Filing a Divisional Patent Application: Everything You Need to Know
Filing a divisional patent application provides information that is already contained in a previously filed application.3 min read
What Is Filing a Divisional Patent Application?
Filing a divisional patent application provides information that is already contained in a previously filed application.
What Does Continuation-In-Part, Divisional, and Continuation Mean?
Continuation, continuation-in-part (CIP), and divisional are all types of applications. These three applications are totally different and stem from another patent application. These three distinctions allow the inventor to alter totally different points of the unique (or "parent") application by submitting brand new claims and improvements to the parent, in addition to the date it was filed.
Continuation, continuation-in-part (CIP), and divisional are typically not utilized for provisional software, as the software that will declare the good thing about a provisional software is the following non-provisional software. A continuation permits the changing of claims, without modifying the specification. CIP permits changes to the specification, without altering the vast majority of specifications. Continuation and CIP are often voluntarily submitted, whereas divisional applications are often a requirement from the examiner.
What Is a Continuation Application?
A continuation permits an inventor to add new claims to a parent application, as long as the patent is still active. The Manual of Patent Examining Procedure (MPEP) provides inventors the right to modify their previous patent claims any time before the patent is approved or abandoned. This is known as a continuation and gives the inventor the right to further examine their application based on any new claims.
This rule applies to continuation, CIP, and divisional applications. A continuation application allows the patent application holder the right to modify or increase their claims without having to file a separate patent application while losing the initial file date. It’s important to note that only the claims in the application can be modified and nothing else.
Based on MPEP, continuations must not be anything that could be considered “new matter” if it had been submitted during the initial application process. The specs as they had been written within the parent application should have the ability to help the brand-new claims, or otherwise, the continuation fails. If new materials are required with a purpose to help the new claims, a continuation-in-half must be filed as an alternative.
Another use for the continuation application is to resolve an examiner’s rejection or mix of allowance. Sometimes an examiner might approve the application if specific claims are eliminated or adjusted. In these instances, it may be a good idea for the inventor to submit a continuation with those claims moved into the continuation. This loophole would allow the inventor to still fight for the claims if they are integral to the application, but would not hinder the examiner’s approval of the initial application.
When Is a Continuation-In-Part (CIP) Appropriate?
While a continuation doesn't enable changes to the specs, a CIP provides inventors the power to manipulate specifications from the original application.
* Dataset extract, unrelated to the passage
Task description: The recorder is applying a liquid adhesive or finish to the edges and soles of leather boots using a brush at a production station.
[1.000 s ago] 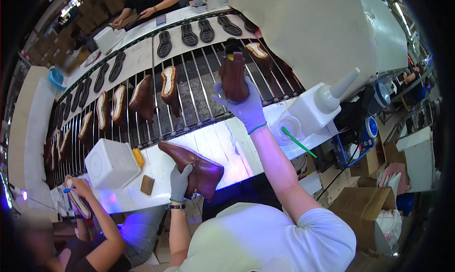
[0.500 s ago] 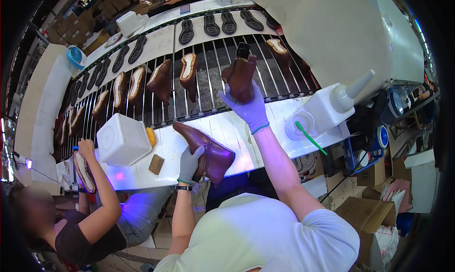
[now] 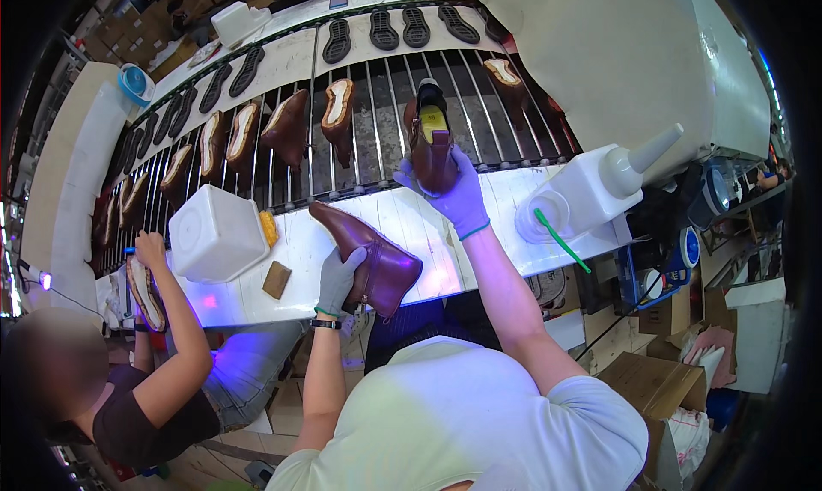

MPEP says that CIPs are applications that repeat many of the original specifications from the previous nonprovisional patent application with additional information that was not originally mentioned.
CIP permits inventors to incorporate "enhancements" to the unique design that was developed after the parent application was filed. Nearly all of the specs will be repeated directly from the original application. The invention within the CIP is generally identical with only slight modifications and improvements to the design or functionality. These new specifications may be added to explain/depict the enhancements. Claims within the CIP that concern subject material disclosed within the original application are also given rights to the parent’s filing date.
When Is a Divisional Application Appropriate?
Divisional applications are often used because an examiner of the original patent is restricting approval. Most patent applications require something referred to as “unity of invention” which means that inventors are not able to submit applications that have several unique ideas or concepts. If an application doesn't have unity of invention, the examiner might ask the applicant to maneuver the additional innovations into divisional purposes.